What to do: Transcribe the data in full; each line must match exactly.

Exercise data:
◇ ◇ ◇ ◇ ◇ ◇ ◇
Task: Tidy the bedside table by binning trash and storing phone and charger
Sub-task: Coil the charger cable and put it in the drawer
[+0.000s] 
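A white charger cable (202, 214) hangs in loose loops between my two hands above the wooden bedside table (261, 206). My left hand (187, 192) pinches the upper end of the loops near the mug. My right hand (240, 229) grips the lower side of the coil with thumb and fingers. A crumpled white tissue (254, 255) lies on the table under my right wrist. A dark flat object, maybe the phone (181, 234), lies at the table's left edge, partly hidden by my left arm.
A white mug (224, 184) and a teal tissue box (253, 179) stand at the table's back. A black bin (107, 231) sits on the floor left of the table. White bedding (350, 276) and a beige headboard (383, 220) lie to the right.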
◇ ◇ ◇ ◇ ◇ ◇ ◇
Response below:
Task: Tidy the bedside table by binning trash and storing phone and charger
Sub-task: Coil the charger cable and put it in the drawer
[+0.000s] 
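A white charger cable (202, 214) hangs in loose loops between my two hands above the wooden bedside table (261, 206). My left hand (187, 192) pinches the upper end of the loops near the mug. My right hand (240, 229) grips the lower side of the coil with thumb and fingers. A crumpled white tissue (254, 255) lies on the table under my right wrist. A dark flat object, maybe the phone (181, 234), lies at the table's left edge, partly hidden by my left arm.
A white mug (224, 184) and a teal tissue box (253, 179) stand at the table's back. A black bin (107, 231) sits on the floor left of the table. White bedding (350, 276) and a beige headboard (383, 220) lie to the right.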

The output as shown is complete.